TemplateModelComposer

class maze.perception.models.template_model_composer.TemplateModelComposer(action_spaces_dict: Dict[Union[str, int], gym.spaces.Dict], observation_spaces_dict: Dict[Union[str, int], gym.spaces.Dict], agent_counts_dict: Dict[Union[str, int], int], distribution_mapper_config: Union[None, Mapping[str, Any], Any], model_builder: Union[None, Mapping[str, Any], Any, Type[maze.perception.builders.base.BaseModelBuilder]], policy: Union[None, Mapping[str, Any], Any], critic: Union[None, Mapping[str, Any], Any])

Composes template models from configs.

Parameters
  • action_spaces_dict – Dict of sub-step id to action space.

  • observation_spaces_dict – Dict of sub-step id to observation space.

  • distribution_mapper_config – Distribution mapper configuration.

  • model_builder – The model builder (template) to create the model from.

  • policy – Specifies the policy type as a configType. E.g. {‘type’: maze.perception.models.policies.ProbabilisticPolicyComposer} specifies a probabilistic policy.

  • critic – Specifies the critic type as a configType. E.g. {‘type’: maze.perception.models.critics.StateCriticComposer} specifies the single step state critic.

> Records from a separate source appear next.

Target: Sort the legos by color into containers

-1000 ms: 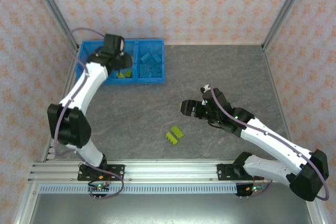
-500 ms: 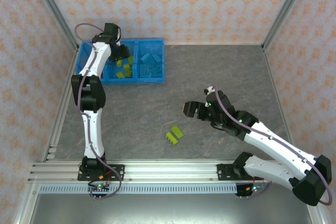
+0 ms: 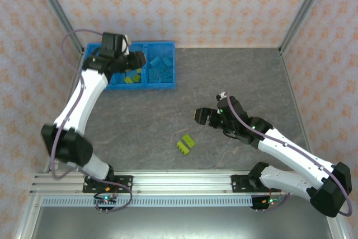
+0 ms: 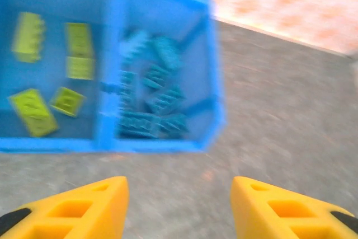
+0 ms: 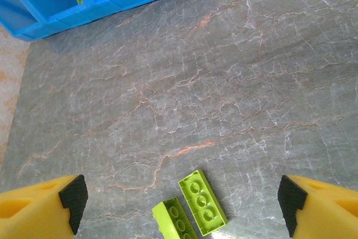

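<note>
Grey veined counter [image 3: 235, 76]. Peach patterned walls [image 3: 184, 4] on three sides. Aluminium posts [image 3: 55, 9] at back corners. Slotted rail [image 3: 179, 182] along near edge.

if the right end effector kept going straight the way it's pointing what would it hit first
Most likely the two lime green legos lying together on the table, low between its open jaws in the right wrist view. Depth is unclear, so the right end effector might meet bare table first.
</note>
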You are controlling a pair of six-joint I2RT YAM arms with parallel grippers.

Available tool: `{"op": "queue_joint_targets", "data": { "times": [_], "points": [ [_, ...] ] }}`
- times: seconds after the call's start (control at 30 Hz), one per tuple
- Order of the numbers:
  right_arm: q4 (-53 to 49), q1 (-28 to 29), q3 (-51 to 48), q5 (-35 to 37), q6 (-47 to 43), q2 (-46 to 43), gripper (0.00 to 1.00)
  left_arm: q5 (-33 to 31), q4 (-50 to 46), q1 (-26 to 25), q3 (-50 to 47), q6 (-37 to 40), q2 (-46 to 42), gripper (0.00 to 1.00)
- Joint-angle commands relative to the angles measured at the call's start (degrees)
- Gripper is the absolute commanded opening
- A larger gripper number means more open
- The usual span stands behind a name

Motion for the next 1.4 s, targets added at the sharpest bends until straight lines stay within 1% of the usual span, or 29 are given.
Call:
{"op": "queue_joint_targets", "data": {
  "times": [0.0,0.1,0.17,0.23,0.3,0.37,0.47,0.57,0.67,0.7,0.8,0.9,1.03,1.1,1.2,1.3,1.37],
  "points": [
    [1.0,0.2,-0.1,3.6,1.0,-0.1,0.90,-4.3,2.9,-9.5,-8.6,-1.1,-6.8,0.51],
    [0.8,0.2,0.0,4.9,1.1,-0.1,0.90,-10.8,1.7,-20.7,-14.8,-0.9,-11.9,0.51],
    [0.7,0.2,-0.1,5.6,1.4,-0.2,0.90,-15.5,0.7,-28.5,-18.5,-1.4,-13.5,0.51],
    [0.6,0.2,-0.1,5.9,1.8,-0.3,0.90,-18.3,-0.1,-35.1,-21.8,-2.5,-13.5,0.52],
    [0.7,0.2,-0.1,6.2,2.5,-0.4,0.91,-17.6,-0.6,-40.5,-24.4,-3.8,-11.7,0.56],
    [0.5,0.2,-0.2,6.9,2.7,-0.3,0.91,-19.1,-1.2,-46.1,-26.4,-5.7,-8.9,0.60],
    [0.5,0.2,-0.3,7.6,3.5,-0.4,0.93,-20.9,-1.0,-52.2,-28.0,-7.4,-4.1,0.64],
    [0.5,0.1,-0.3,7.1,4.0,-0.4,0.93,-19.9,1.4,-53.7,-29.0,-8.0,-0.1,0.71],
    [-0.6,0.1,0.1,6.8,4.1,-0.5,0.93,-19.3,3.3,-53.7,-29.5,-7.6,2.8,0.86],
    [-1.1,0.1,0.2,6.8,4.1,-0.7,0.93,-19.8,3.4,-53.7,-29.5,-7.1,3.4,0.89],
    [-1.4,0.1,-0.5,7.6,4.4,-1.9,0.93,-22.4,2.9,-53.7,-29.4,-5.4,5.6,0.94],
    [-1.3,0.1,-1.0,8.2,4.8,-2.6,0.94,-22.1,4.3,-53.4,-29.9,-3.1,7.6,0.96],
    [-2.1,0.1,-0.3,8.2,4.8,-2.6,0.94,-21.1,7.0,-51.8,-31.6,-0.3,10.0,0.96],
    [-2.3,0.1,-0.2,8.2,4.8,-2.6,0.94,-19.9,9.1,-50.8,-32.8,0.9,10.3,0.94],
    [-2.5,0.1,0.0,8.3,4.9,-2.5,0.94,-16.7,12.2,-49.6,-34.3,2.0,11.1,0.85],
    [-3.1,0.1,0.4,8.4,4.8,-2.5,0.94,-15.3,14.3,-49.6,-34.9,2.7,11.9,0.75],
    [-3.0,0.1,0.3,8.6,5.2,-2.5,0.94,-14.5,15.5,-49.6,-35.3,2.9,12.6,0.70]
  ]
}}
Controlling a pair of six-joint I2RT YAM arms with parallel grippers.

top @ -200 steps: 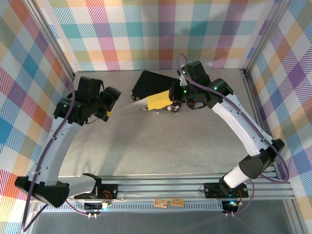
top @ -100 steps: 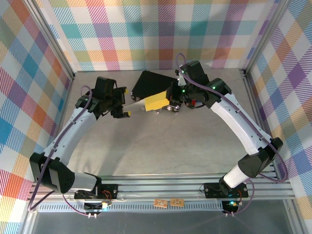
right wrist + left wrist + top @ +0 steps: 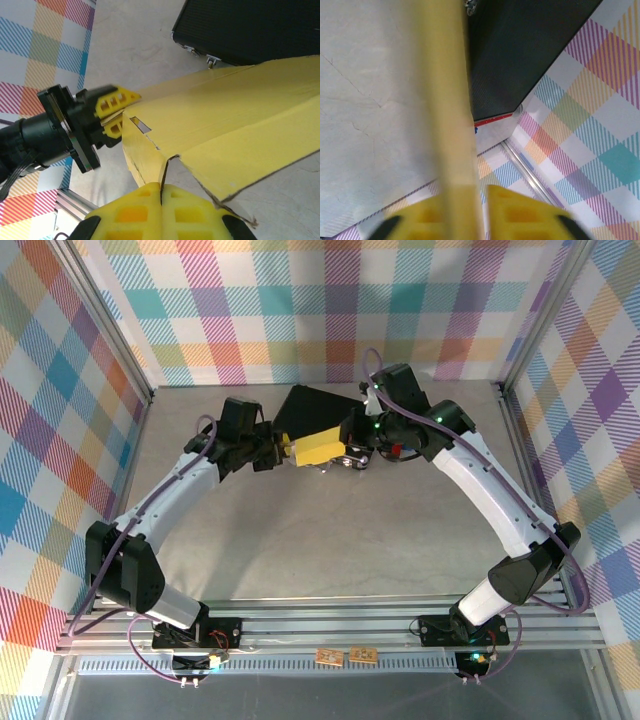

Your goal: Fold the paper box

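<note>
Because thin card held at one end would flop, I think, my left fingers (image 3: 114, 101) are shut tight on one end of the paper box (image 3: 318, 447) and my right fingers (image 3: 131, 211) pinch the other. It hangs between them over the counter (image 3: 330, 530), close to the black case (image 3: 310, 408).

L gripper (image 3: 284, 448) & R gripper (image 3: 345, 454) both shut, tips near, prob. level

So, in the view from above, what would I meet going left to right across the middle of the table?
The left tool → the bright yellow creased cardboard box → the right tool.
</note>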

classmethod check_model_config(model_config: Union[None, Mapping[str, Any], Any])None

Asserts the provided model config for consistency. :param model_config: The model config to check.

property critic

(overrides BaseModelComposer)

Implementation of the BaseModelComposer interface, returns the value networks.

property policy

(overrides BaseModelComposer)

Implementation of the BaseModelComposer interface, returns the policy networks.

template_perception_net(observation_space: gym.spaces.Dict)maze.perception.blocks.inference.InferenceBlock

Compiles a template perception network for a given observation space.

Parameters

observation_space – The observation space tp build the model for.

Returns

A Perception Inference Block.

template_policy_net(observation_space: gym.spaces.Dict, action_space: gym.spaces.Dict, shared_embedding_keys: List[str]) → Tuple[maze.perception.blocks.inference.InferenceBlock, maze.perception.blocks.inference.InferenceBlock]

Compiles a template policy network.

Parameters
  • observation_space – The input observations for the perception network.

  • action_space – The action space that defines the network action heads.

  • shared_embedding_keys – The list of embedding keys for this substep’s model.

Returns

A policy network (actor) InferenceBlock, as well as the embedding net InferenceBlock if shared keys have been specified.

template_q_value_net(observation_space: Optional[gym.spaces.Dict], action_space: gym.spaces.Dict, only_discrete_spaces: bool, perception_net: Optional[maze.perception.blocks.inference.InferenceBlock] = None)maze.perception.blocks.inference.InferenceBlock

Compiles a template state action (Q) value network.

Parameters
  • observation_space – The input observations for the perception network.

  • action_space – The action space that defines the network action heads.

  • perception_net – A initial network to continue from. (e.g. useful for shared weights. Model building continues from the key ‘latent’.)

  • only_discrete_spaces – A dict specifying if the action spaces w.r.t. the step only hold discrete action spaces.

Returns

A q value network (critic) InferenceBlock.

template_value_net(observation_space: Optional[gym.spaces.Dict], shared_embedding_keys: List[str] = None, perception_net: Optional[maze.perception.blocks.inference.InferenceBlock] = None)maze.perception.blocks.inference.InferenceBlock

Compiles a template value network.

Parameters
  • observation_space – The input observations for the perception network.

  • shared_embedding_keys – The shared embedding keys for this substep’s model (input)

  • perception_net – The embedding network of the policy network if shared keys have been specified, in order reuse the block and share the embedding.

Returns

A value network (critic) InferenceBlock.